Analytics & Reporting Enablement
  • Collaborate with analysts and stakeholders to understand business requirements and translate them into scalable technical solutions.
  • Develop analytical and dimensional data models optimized for reporting and self-service analytics.
  • Build and maintain Power BI semantic models, reports, and dashboards as needed.
  • Ensure datasets are well-documented, discoverable, and reliable for downstream use.
  • Communicate findings and data product status clearly to both technical and non-technical audiences, with a consistent emphasis on business value.

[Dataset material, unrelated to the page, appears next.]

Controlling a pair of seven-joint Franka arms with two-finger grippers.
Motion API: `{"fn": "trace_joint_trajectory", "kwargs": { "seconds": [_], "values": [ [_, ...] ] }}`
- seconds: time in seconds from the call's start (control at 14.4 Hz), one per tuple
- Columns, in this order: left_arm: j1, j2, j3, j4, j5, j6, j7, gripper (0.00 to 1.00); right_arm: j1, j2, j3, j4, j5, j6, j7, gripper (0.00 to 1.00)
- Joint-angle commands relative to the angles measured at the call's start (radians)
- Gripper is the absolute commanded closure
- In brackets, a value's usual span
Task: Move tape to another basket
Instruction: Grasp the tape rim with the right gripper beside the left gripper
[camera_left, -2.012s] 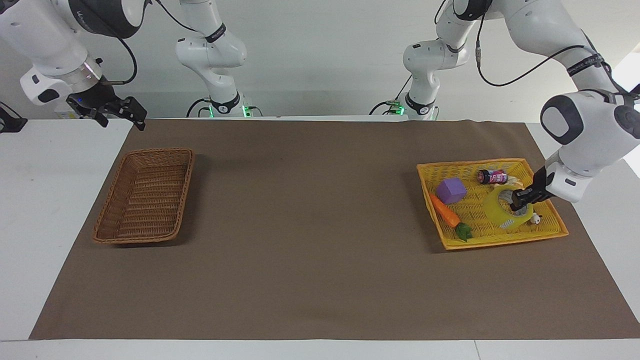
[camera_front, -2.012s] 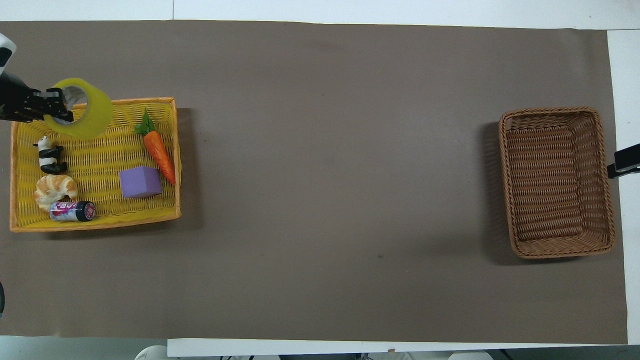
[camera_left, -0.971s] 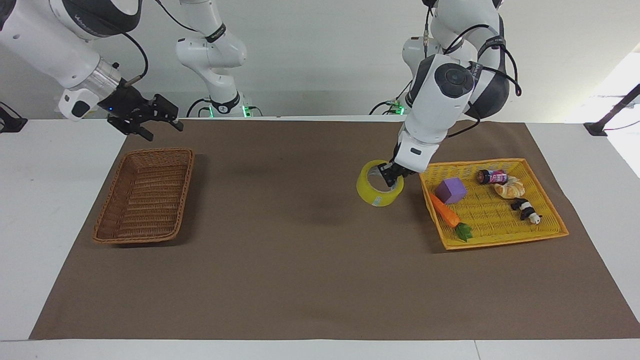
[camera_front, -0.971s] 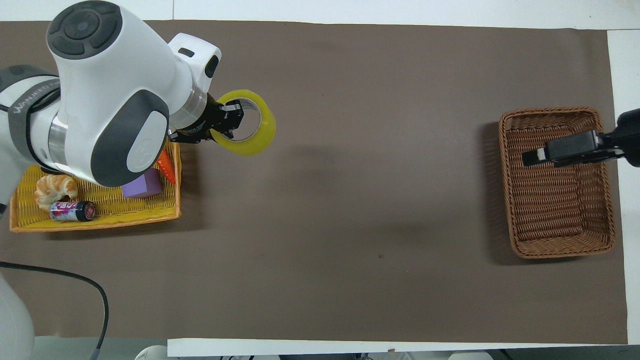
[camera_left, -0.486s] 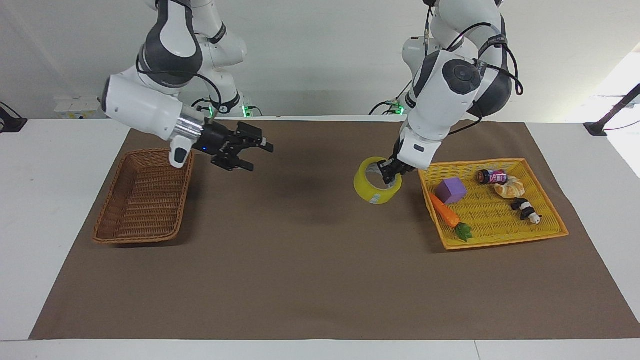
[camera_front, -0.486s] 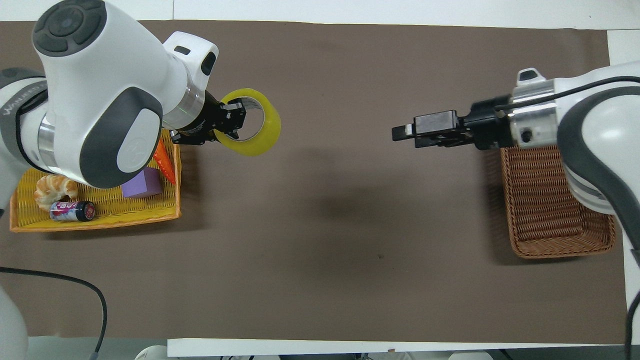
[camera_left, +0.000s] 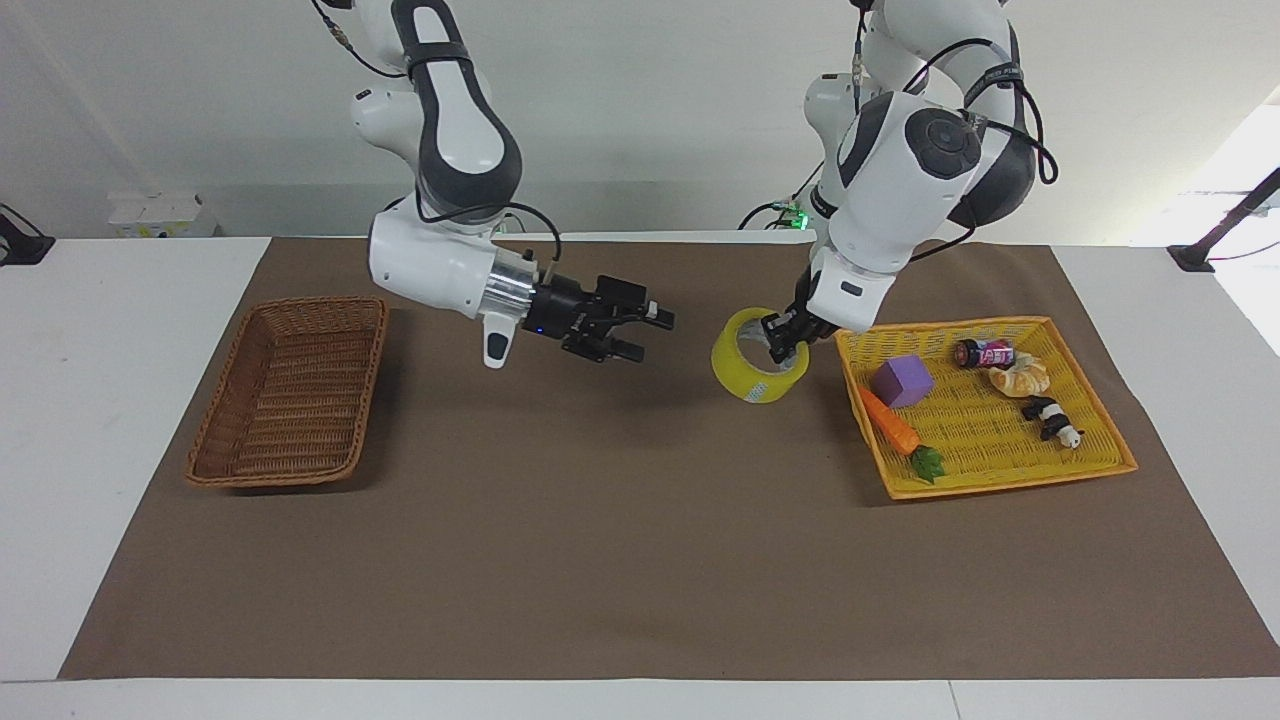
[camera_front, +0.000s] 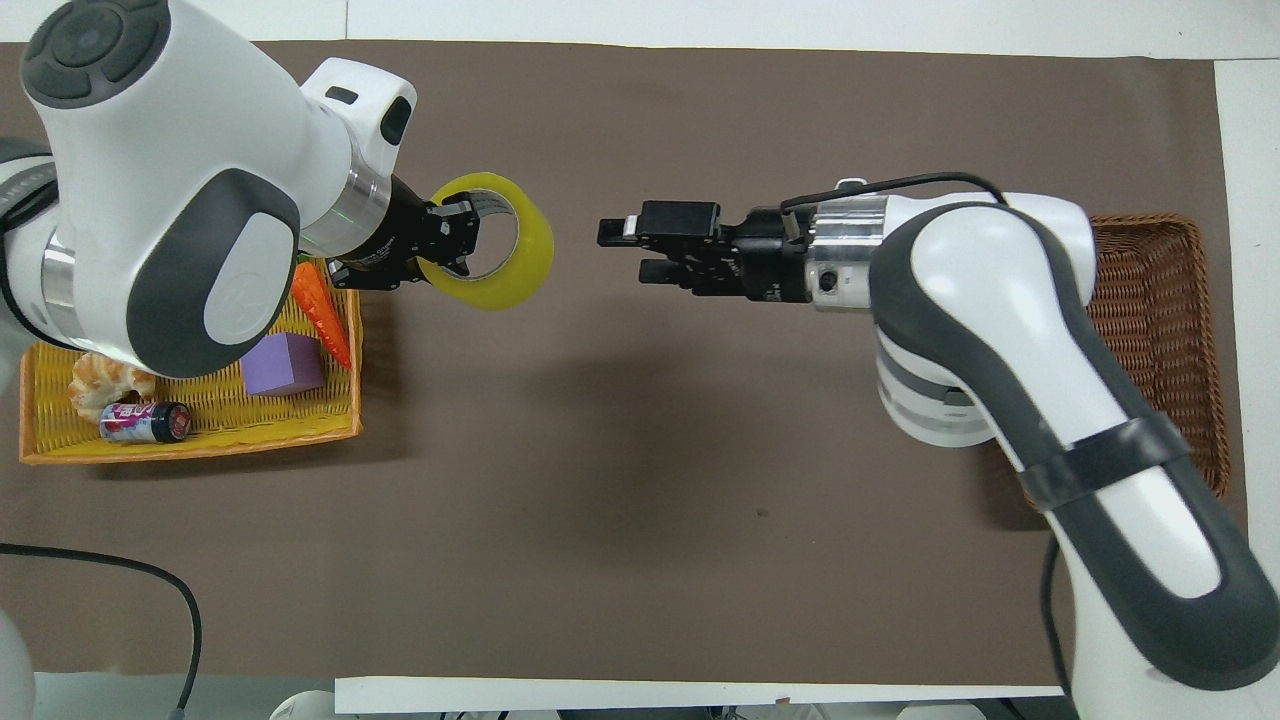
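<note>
The tape (camera_left: 741, 366), a yellow roll, hangs in the air over the brown mat beside the yellow tray; it also shows in the overhead view (camera_front: 531, 258). My left gripper (camera_left: 783, 346) (camera_front: 455, 236) is shut on the roll's wall, with one finger inside the core. My right gripper (camera_left: 650, 334) (camera_front: 621, 250) is open and empty, up over the middle of the mat. Its fingertips point at the tape, a short gap away. The brown wicker basket (camera_left: 290, 395) lies empty at the right arm's end; my right arm partly covers it in the overhead view (camera_front: 1160, 300).
The yellow mesh tray (camera_left: 1000, 482) (camera_front: 200, 440) at the left arm's end holds a purple cube (camera_left: 902, 381), a carrot (camera_left: 890, 422), a can (camera_left: 985, 352), a croissant (camera_left: 1020, 376) and a toy panda (camera_left: 1048, 418). A brown mat (camera_left: 600, 520) covers the table.
My right arm has swung from over the wicker basket across the mat toward the tape, fingers open. My left gripper has held the tape almost still, a little higher.
</note>
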Motion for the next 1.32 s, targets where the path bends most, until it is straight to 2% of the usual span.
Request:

AI-Accelerated Development
  • Establish and operate agentic AI-assisted engineering workflows that generate the majority of transformation, pipeline, and documentation code upfront.
  • Leverage AI tooling to increase development velocity, improve code quality, and enhance consistency across data products.
  • Continuously refine AI usage patterns while maintaining quality, security, and governance standards.
  • Contribute to a culture of disciplined, high-output engineering through intentional use of AI tools.

Documentation & Quality
  • Maintain comprehensive technical documentation for all ETL processes, data logic, and system architecture.
  • Conduct testing and validation of data flows to ensure accuracy and compliance with data governance standards.
  • Contribute to and adhere to established coding, architecture, and documentation standards.

Essential Functions
Reasonable accommodations may be made to enable individuals with disabilities to perform these functions.
  • Use of Fingers
  • Feeling
  • Speaking
  • Hearing
  • Repetitive Motions
  • Capable of making sound decisions by use of reasonable and logical judgments.
  • Demonstrated competence in understanding, interpreting, and communicating procedures, policies, information, ideas, and instructions.

Travel
Travel may be required occasionally to subsidiary sites and training opportunities.
Required Experience
  • 3-5 years of professional experience in data engineering, ETL orchestration, and multi-system data integration.
  • Hands-on experience with cloud data platforms; Microsoft Fabric, Azure (Synapse Analytics, Data Factory), or Databricks strongly preferred.
  • Solid understanding of data lakes, data warehouses, and lakehouse architectures.
  • Working knowledge of Medallion Architecture design and implementation.
  • Proficiency in Python, PySpark, Spark SQL, Delta Lake, and T-SQL.
  • Experience with data modeling and dimensional modeling to support analytics and reporting.
  • Demonstrated use of AI tools to enhance development velocity, code quality, and documentation.
  • Strong communication skills with the ability to articulate technical concepts and business value clearly to varied audiences.
  • Highly organized, detail-oriented, and committed to advancing the organization's mission.

Preferred Qualifications
  • Experience building and maintaining Power BI reports and semantic models.
  • Microsoft Fabric, Azure, or other cloud platform certifications.
  • Experience with Microsoft Fabric or Databricks as a primary platform.
  • Familiarity with dbt or other data quality and transformation frameworks.
  • Experience in a nonprofit or mission-driven organizational context.
  • Familiarity with agentic AI development workflows and/or MCP (Model Context Protocol) integration.
  • Commitment to continuous learning and professional growth.

Other Duties
This job description is not designed to cover or contain a comprehensive listing of activities, duties, or responsibilities that are required by the employee. Management reserves the right to assign or reassign duties, activities, and responsibilities to this position at any time, with or without notice.